§ **Problem statement**:
Output every line from the beginning of the records through the line that contains "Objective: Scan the", exactly as it appears.

§ **Available records**:
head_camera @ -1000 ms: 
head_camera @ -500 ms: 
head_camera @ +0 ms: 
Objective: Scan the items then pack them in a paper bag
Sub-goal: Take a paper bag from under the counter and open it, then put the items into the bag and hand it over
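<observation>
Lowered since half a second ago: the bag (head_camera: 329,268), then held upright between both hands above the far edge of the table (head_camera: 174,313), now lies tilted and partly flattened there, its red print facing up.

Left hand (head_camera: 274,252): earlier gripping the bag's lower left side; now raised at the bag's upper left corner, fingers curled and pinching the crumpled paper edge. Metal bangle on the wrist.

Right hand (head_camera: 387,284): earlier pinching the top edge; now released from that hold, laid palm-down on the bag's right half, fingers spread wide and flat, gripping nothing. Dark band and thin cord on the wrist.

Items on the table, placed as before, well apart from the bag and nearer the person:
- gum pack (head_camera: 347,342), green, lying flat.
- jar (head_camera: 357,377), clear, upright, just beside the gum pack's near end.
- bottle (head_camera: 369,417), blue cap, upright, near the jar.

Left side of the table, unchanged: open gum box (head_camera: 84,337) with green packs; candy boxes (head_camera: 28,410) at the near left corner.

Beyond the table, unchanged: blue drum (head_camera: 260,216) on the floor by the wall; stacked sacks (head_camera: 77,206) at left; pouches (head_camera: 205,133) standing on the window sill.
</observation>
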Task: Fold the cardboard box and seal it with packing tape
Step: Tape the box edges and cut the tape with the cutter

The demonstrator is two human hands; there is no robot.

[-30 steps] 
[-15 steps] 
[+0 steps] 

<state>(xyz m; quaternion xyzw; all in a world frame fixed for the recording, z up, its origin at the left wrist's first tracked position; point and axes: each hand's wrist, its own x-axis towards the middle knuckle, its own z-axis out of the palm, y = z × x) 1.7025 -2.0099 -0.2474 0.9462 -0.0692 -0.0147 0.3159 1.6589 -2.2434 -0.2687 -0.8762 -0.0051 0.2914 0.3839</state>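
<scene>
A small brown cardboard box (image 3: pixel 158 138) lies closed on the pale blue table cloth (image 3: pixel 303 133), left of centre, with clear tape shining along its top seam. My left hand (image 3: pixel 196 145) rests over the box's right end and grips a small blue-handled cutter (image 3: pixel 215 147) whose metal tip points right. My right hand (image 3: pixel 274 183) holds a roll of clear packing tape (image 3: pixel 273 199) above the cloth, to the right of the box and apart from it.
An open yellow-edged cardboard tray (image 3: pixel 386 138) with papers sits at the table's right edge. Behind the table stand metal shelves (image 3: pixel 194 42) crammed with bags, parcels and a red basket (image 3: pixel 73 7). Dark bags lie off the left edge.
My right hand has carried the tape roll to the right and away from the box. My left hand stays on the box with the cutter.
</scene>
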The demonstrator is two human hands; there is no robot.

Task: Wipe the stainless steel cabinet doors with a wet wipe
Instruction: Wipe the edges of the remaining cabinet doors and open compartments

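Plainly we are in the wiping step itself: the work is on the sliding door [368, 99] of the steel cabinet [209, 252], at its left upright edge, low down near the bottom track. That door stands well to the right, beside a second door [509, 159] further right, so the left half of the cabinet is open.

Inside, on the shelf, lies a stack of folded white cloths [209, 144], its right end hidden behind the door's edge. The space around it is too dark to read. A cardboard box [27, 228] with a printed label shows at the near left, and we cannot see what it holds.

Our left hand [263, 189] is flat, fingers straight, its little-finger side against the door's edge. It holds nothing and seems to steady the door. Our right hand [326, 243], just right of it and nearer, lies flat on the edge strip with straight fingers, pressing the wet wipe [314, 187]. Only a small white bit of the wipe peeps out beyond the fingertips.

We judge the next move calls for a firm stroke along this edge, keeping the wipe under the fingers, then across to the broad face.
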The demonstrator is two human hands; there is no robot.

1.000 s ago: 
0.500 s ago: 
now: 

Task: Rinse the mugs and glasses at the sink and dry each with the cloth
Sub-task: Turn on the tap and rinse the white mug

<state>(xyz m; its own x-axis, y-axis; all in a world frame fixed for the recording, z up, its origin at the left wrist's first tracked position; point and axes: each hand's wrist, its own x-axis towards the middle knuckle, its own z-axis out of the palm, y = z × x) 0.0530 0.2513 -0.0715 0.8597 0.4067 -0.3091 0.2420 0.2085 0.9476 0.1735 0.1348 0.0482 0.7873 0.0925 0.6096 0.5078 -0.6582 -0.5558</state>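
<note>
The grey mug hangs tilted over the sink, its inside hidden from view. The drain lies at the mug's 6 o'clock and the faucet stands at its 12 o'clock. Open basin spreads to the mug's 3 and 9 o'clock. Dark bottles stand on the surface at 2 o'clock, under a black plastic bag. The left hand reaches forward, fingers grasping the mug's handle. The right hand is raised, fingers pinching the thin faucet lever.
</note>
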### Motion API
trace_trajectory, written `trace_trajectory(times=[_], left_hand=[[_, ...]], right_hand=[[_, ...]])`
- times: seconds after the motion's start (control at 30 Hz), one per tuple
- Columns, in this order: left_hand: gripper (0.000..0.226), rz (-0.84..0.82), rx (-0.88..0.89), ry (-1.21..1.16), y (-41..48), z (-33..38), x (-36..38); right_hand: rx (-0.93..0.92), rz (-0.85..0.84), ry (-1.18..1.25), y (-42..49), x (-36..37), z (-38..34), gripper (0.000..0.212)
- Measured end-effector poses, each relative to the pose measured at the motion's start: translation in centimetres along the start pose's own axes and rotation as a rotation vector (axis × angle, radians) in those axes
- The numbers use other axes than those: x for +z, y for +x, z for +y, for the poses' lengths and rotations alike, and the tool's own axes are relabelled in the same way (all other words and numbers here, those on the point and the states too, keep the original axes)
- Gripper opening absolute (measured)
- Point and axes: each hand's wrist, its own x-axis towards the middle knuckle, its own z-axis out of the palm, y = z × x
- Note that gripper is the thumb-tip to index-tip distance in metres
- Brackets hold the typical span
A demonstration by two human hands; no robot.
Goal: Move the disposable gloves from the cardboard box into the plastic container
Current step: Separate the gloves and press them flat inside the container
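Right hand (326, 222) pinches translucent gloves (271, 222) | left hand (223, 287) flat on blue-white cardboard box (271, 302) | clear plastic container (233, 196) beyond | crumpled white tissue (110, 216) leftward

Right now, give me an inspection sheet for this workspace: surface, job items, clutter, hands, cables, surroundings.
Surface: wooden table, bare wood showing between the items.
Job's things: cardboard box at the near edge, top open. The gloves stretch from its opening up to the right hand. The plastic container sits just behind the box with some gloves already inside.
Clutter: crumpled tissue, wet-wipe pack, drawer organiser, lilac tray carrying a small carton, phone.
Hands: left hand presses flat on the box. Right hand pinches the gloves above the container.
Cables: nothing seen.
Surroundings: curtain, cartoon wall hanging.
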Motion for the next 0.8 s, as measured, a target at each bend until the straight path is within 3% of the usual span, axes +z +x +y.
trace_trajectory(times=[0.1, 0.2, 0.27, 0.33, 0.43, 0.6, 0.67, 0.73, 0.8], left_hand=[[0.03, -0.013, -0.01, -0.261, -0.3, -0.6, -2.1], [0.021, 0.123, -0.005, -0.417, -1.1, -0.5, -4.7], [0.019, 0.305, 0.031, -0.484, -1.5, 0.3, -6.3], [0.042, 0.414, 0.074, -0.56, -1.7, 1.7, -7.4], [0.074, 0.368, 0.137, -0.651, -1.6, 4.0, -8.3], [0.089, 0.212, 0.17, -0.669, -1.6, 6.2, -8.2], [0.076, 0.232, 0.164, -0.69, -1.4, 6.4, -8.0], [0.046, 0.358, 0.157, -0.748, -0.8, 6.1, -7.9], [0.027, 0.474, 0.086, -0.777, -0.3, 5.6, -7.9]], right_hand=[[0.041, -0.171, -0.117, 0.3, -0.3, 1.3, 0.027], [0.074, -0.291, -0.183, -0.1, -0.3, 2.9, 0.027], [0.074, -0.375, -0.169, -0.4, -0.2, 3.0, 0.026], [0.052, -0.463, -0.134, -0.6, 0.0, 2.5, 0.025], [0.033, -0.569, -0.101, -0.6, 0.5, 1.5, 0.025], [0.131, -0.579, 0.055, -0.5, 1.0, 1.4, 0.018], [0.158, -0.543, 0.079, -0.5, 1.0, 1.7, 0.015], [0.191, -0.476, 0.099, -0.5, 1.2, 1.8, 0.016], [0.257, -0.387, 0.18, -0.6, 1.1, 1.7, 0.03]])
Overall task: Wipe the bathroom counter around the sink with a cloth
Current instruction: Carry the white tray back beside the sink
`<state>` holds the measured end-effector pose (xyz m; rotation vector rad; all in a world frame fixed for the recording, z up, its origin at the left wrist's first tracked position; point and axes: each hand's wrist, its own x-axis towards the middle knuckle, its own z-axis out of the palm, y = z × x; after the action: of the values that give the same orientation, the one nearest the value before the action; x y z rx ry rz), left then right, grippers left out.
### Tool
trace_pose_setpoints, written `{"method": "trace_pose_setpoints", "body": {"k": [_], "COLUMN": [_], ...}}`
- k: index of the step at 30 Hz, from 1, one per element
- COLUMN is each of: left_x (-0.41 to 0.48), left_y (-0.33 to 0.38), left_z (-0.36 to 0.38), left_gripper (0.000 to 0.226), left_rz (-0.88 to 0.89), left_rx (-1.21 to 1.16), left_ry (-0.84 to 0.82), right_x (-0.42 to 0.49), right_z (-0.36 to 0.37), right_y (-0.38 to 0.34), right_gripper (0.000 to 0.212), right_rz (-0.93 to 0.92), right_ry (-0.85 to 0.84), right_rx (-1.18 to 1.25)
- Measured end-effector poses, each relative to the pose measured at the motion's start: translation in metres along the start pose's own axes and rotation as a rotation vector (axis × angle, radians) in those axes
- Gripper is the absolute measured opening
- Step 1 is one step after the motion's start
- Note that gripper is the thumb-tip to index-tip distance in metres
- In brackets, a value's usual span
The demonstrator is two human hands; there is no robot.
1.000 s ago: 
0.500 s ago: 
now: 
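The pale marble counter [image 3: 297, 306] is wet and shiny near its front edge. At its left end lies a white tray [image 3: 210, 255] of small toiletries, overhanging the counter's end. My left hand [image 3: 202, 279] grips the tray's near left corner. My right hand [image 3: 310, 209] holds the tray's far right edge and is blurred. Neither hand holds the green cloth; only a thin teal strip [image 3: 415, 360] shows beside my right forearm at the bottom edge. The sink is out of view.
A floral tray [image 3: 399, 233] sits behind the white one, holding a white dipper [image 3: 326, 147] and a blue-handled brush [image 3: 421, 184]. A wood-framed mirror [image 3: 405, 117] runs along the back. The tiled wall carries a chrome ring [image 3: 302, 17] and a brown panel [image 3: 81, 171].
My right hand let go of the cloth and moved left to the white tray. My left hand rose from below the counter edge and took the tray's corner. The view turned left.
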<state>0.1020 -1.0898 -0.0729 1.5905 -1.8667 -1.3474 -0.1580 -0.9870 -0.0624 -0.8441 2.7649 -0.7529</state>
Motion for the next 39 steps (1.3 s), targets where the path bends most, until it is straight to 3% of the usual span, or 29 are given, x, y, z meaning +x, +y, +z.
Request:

§ **Finished exercise**:
head_camera @ -1000 ms: 
head_camera @ -500 ms: 
head_camera @ +0 ms: 
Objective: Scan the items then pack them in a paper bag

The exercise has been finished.